KCFN
- Wichita, Kansas; United States;
- Broadcast area: Wichita
- Frequency: 91.1 MHz

Programming
- Format: Conservative Christian radio
- Affiliations: American Family Radio

Ownership
- Owner: American Family Association

History
- First air date: April 23, 1978
- Former call signs: KDSA (1978–1982)^{[dead link]} KSOF (1982–1992) KZZD (1992–1993)

Technical information
- Licensing authority: FCC
- Facility ID: 1692
- Class: C1
- ERP: 100,000 watts
- HAAT: 148 meters (486 ft)
- Transmitter coordinates: 38°1′9.00″N 97°23′1.00″W﻿ / ﻿38.0191667°N 97.3836111°W

Links
- Public license information: Public file; LMS;
- Webcast: Listen live
- Website: afr.net

= KCFN =

American Family Radio station in Wichita, Kansas

KCFN (91.1 FM) is a radio station broadcasting a Conservative Christian radio format. Licensed to Wichita, Kansas, United States, the station serves the Wichita area. The station is owned by American Family Association and is an affiliate of American Family Radio.

==History==
The station's history traces back to a religious organization named The Defenders of the Christian Faith Inc., founded in 1925 by Wichita evangelist Gerald Winrod. The organization has been previously described by critics as "anti-semitic" and "racist". However, under Hart Reid Armstrong's ownership in the 1970s, the image of the organization has changed, with the slogan being "serving where needed". The Defenders of the Christian Faith also held retirement homes in Wichita, Kansas City (Missouri), Rogers (Arkansas), Harrison (Arkansas), Beatrice (Nebraska), and McCook (Nebraska). The organization planned on having an FM radio station, hoping to be on air by early 1978.

In December 1977, the Defenders of the Christian Faith began construction of a 5,000 watt, non-commercial FM radio station on the 11th floor of the Lassen Hotel in Wichita, Kansas, the same building previously used by 1330 KFH (now KNSS). The station initially broadcast from 11 am to 11 pm, although it planned to expand hours into 6 am to midnight. KDSA aired programming previously heard during the Golden Age of Radio, and also a variety format including jazz, band music, and religious programming. One of KDSA's slogans was "A Great Step Backward".

In February 1981, a fire damaged their transmitting antenna, putting the station off the air for months. All other equipment was checked and was found to still be in good condition. The Defenders of the Christian Faith sold their property in April 1981.
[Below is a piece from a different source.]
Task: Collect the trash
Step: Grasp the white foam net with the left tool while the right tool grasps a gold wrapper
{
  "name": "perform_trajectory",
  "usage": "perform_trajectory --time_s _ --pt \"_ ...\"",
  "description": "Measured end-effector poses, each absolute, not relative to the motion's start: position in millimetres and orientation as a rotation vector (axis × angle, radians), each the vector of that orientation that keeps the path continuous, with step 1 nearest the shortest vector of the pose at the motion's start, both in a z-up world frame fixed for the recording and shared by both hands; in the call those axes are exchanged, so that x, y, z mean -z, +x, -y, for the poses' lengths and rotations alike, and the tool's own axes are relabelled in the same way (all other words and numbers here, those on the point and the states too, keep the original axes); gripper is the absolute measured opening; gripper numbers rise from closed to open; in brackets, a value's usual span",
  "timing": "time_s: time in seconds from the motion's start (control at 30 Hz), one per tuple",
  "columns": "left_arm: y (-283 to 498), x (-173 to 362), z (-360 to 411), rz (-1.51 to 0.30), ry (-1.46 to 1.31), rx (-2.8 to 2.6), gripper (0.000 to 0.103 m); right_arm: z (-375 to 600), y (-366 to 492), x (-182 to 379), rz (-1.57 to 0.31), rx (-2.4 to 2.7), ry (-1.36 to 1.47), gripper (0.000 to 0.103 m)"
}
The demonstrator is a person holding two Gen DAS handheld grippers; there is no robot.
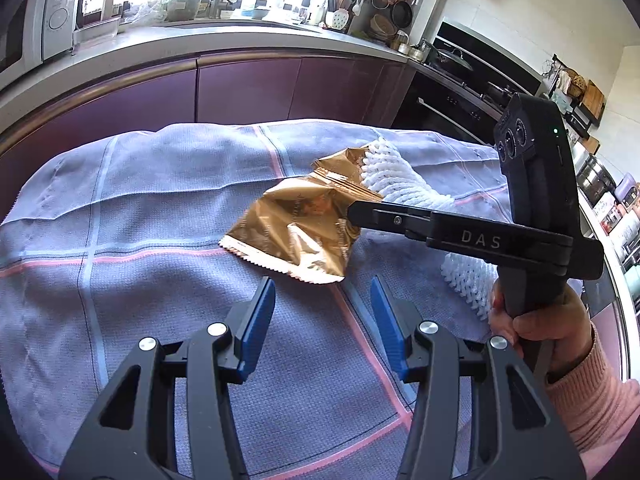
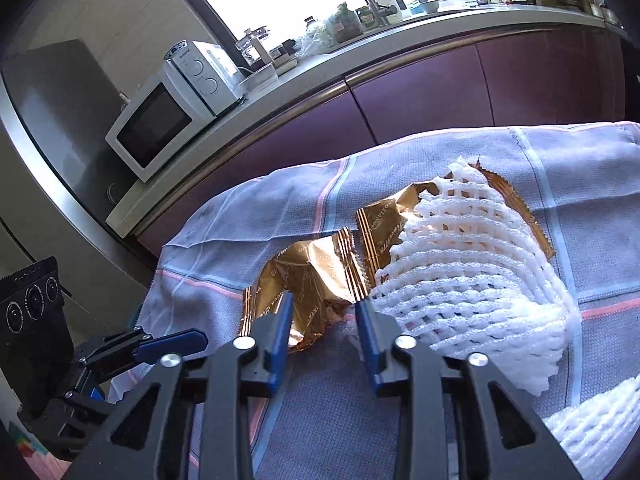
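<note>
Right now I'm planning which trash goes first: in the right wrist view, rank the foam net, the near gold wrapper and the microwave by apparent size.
1. foam net, the largest.
2. near gold wrapper and microwave look about alike; the microwave stands farther back, so I won't rank them.

Wrapper: on cloth, mid surface.
Foam net: right of wrapper, overlapping second wrapper.
Counter: far side.

The wrapper is shiny gold. The foam net is white mesh. The cloth is grey-blue with pink and pale-blue check lines.
</note>
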State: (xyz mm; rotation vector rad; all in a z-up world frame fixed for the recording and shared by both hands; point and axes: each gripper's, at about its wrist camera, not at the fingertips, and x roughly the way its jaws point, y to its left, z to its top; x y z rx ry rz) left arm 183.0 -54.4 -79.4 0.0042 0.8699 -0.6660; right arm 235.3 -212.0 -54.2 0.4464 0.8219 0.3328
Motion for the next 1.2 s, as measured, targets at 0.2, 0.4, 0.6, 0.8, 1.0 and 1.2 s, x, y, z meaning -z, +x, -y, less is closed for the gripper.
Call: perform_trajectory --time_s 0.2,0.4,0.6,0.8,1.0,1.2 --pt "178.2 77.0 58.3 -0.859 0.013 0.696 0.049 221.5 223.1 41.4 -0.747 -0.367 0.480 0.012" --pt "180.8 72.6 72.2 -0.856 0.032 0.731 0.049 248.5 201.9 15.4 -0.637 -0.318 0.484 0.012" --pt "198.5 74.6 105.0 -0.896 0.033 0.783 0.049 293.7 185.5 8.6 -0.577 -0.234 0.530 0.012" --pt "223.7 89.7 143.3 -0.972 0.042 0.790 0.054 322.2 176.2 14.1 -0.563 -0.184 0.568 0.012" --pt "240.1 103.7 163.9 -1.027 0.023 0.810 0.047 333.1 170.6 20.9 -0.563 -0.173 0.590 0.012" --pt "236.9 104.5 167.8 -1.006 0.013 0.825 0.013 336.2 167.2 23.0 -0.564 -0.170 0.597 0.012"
In July 1981, Friends University signed a contract to acquire the former KDSA 91.1. The future station chose to broadcast from the outskirts of Wichita instead of within downtown due to known interference issues. Proposed call letters were KFUR (Friends University Radio), KFUW (Friends University of Wichita), and two or three other unspecified call letters, but it was eventually settled on KSOF, for "Sound of Friends". The new station originally planned to go on air by April, but due to awaiting of FCC approval and completion of new facilities, it was delayed. KSOF broadcast fine arts programming, including classical music, and a few local news broadcasts. KSOF's transmission tower was near 61st and North Hillside, broadcasting with 14,500 watts of power.

Due to financial issues, KSOF planned to cease operations by July 31, 1991. Friends University sold its equipment and license of KSOF to New Life Fellowship, Inc. which previously operated KZZD 90.7 (now KYWA with the WayFM brand). The KZZD call sign would betransferred to the 91.1 frequency once the sale was completed. KSOF continued to operate at a reduced schedule until the sale was completed. The FCC approved the transfer of KSOF's license to New Life Fellowship in April 1992. 91.1 would broadcast the Christian Contemporary format of KZZD carried over from 90.7.

In 1993, the call letters were changed to KCFN, and the station simulcast the content of Kingman-based radio station KTCM (now KNZS in Arlington, a commercial classic rock station) owned by New Life Fellowship. In April 1994, the station was sold to the American Family Association, alongside Topeka-based station KBUZ, without notifying New Life Fellowship of a bond offer; programming from American Family Radio is broadcast on this station to this day.